Medicina
Eutanasia, la Consulta: nessun obbligo ai medici per il suicidio assistito
Esiste una "circoscritta area" in cui l’incriminazione dell'aiuto al suicidio "non è conforme a Costituzione"
Esiste una "circoscritta area" in cui l’incriminazione dell'aiuto al suicidio "non è conforme a Costituzione": si tratta dei casi nei quali "l’aiuto riguarda una persona tenuta in vita da trattamenti di sostegno vitale (quali, ad esempio, l’idratazione e l’alimentazione artificiale) e affetta da una patologia irreversibile, fonte di intollerabili sofferenze fisiche o psicologiche, ma che resta pienamente capace di prendere decisioni libere e consapevoli". Lo sottolinea la Corte costituzionale, nella sentenza, depositata oggi, con la quale spiega la sua decisione sul fine vita resa nota lo scorso 25 settembre, relativa alla questione di legittimità sollevata nell'ambito del processo Cappato/Dj Fabo.

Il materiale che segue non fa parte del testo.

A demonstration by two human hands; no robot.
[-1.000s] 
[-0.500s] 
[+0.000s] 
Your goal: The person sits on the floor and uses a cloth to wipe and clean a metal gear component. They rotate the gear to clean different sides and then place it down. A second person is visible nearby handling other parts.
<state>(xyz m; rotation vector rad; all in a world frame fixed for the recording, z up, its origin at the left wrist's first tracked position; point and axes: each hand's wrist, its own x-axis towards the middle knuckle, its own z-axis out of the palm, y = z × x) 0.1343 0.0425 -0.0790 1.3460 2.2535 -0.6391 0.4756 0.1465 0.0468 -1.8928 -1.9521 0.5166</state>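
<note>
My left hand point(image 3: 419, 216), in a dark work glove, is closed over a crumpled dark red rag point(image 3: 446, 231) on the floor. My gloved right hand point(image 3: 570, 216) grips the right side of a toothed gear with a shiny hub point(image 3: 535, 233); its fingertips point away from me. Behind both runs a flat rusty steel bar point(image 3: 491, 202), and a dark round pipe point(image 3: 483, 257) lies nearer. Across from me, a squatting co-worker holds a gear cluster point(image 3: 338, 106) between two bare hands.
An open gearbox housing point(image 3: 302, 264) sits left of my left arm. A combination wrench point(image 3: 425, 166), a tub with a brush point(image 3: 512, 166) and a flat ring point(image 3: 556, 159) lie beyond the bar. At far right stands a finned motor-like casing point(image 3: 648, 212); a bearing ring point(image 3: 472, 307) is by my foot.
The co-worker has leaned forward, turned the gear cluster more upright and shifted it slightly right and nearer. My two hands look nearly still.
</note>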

L’incriminazione dell’aiuto al suicidio, ribadisce la Corte, "non è, di per sé, in contrasto con la Costituzione ma è giustificata da esigenze di tutela del diritto alla vita, specie delle persone più deboli e vulnerabili, che l’ordinamento intende proteggere evitando interferenze esterne in una scelta estrema e irreparabile, come quella del suicidio". Ma, si legge nella sentenza, mentre in base alla legge sulle disposizioni anticipate di trattamento, il paziente in tali condizioni può già decidere di lasciarsi morire chiedendo l’interruzione dei trattamenti di sostegno vitale e la sottoposizione a sedazione profonda continua, che lo pone in stato di incoscienza fino al momento della morte - decisione che il medico è tenuto a rispettare - la legge, invece, non consente al medico di mettere a disposizione del paziente trattamenti atti a determinarne la morte. Il paziente è così costretto, per congedarsi dalla vita, a subire un processo più lento e più carico di sofferenze per le persone che gli sono care. Questo, osserva la Consulta, "finisce per limitare irragionevolmente la libertà di autodeterminazione del malato nella scelta dei trattamenti, compresi quelli finalizzati a liberarlo dalle sofferenze, garantita dagli articoli 2, 13 e 32 della Costituzione".
Nella sentenza pubblicata oggi sul caso Dj Fabo "la Corte costituzionale ha stabilito che, in alcune determinate condizioni, un malato sottoposto a sofferenze insopportabili può essere aiutato a morire, e che tale aiuto debba essere fornito dal Sistema Sanitario Nazionale". Lo sottolinea l'associazione Coscioni, secondo cui “è una sentenza di portata storica, che cancella, in nome della Costituzione repubblicana, la concezione da Stato etico che ha ispirato il Codice penale del 1930”, sostiene il segretario Filomena Gallo, difensore e coordinatrice nel collegio di difesa a Marco Cappato.